THE PROBLEM :: Beginning with the line that includes "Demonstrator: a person", return every remaining line of the material exactly as it reads, but not the pictures.

DATA BELOW ::
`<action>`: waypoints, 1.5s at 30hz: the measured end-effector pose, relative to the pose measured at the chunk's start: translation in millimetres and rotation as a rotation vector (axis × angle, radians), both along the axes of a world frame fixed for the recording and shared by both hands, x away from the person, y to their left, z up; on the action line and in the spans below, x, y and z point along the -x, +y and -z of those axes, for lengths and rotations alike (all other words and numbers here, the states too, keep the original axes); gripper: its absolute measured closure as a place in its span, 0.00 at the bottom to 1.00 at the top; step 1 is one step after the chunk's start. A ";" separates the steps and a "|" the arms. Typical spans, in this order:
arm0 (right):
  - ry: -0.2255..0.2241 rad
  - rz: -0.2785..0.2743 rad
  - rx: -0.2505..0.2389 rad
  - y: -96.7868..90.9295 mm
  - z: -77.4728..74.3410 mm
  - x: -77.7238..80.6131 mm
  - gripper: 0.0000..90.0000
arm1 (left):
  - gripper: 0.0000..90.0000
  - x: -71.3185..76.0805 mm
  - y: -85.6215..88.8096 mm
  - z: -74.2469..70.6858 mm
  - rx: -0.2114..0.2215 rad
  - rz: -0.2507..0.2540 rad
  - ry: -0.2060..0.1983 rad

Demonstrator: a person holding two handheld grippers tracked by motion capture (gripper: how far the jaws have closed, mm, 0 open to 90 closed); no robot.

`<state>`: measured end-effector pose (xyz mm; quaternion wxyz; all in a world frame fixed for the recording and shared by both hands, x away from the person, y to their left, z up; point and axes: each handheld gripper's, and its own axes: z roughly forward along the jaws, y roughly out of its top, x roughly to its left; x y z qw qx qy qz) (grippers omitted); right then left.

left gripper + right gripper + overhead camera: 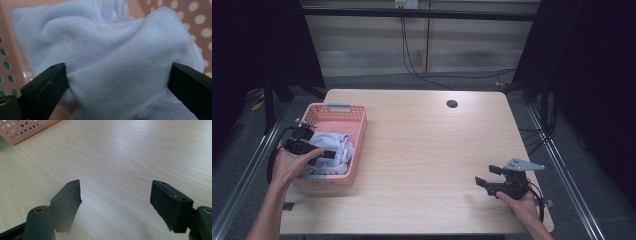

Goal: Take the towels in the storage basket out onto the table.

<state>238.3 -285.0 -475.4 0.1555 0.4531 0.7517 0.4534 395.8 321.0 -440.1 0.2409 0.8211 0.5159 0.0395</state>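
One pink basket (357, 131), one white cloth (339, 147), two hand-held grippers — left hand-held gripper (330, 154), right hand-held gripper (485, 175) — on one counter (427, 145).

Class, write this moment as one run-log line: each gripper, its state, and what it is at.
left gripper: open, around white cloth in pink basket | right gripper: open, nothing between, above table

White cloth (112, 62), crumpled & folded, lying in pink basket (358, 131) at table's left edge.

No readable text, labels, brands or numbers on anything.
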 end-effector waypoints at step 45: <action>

ANSWER TO THIS PROBLEM ::
Demonstrator: a person holding two handheld grippers tracked by motion capture (gripper: how far the jaws have closed, mm, 0 open to 90 closed); no robot.

`<state>`: measured end-effector pose (xyz mm; quaternion wxyz; all in a world frame fixed for the recording and shared by both hands, x away from the person, y to their left, z up; point and axes: each handheld gripper's, and its own axes: z roughly forward along the jaws, y roughly out of its top, x roughly to its left; x y z qw qx qy qz) (grippers omitted); right then left.

left gripper + right gripper + overhead camera: 

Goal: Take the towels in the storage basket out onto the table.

<state>238.3 -285.0 -475.4 0.1555 0.4531 0.7517 0.4534 395.8 321.0 -440.1 0.2409 0.8211 0.5159 0.0395</state>
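One pink basket (357, 131), one white cloth (339, 147), two hand-held grippers — left hand-held gripper (330, 154), right hand-held gripper (485, 175) — on one counter (427, 145).

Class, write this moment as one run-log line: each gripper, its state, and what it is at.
left gripper: open, around white cloth in pink basket | right gripper: open, nothing between, above table

White cloth (112, 62), crumpled & folded, lying in pink basket (358, 131) at table's left edge.

No readable text, labels, brands or numbers on anything.
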 end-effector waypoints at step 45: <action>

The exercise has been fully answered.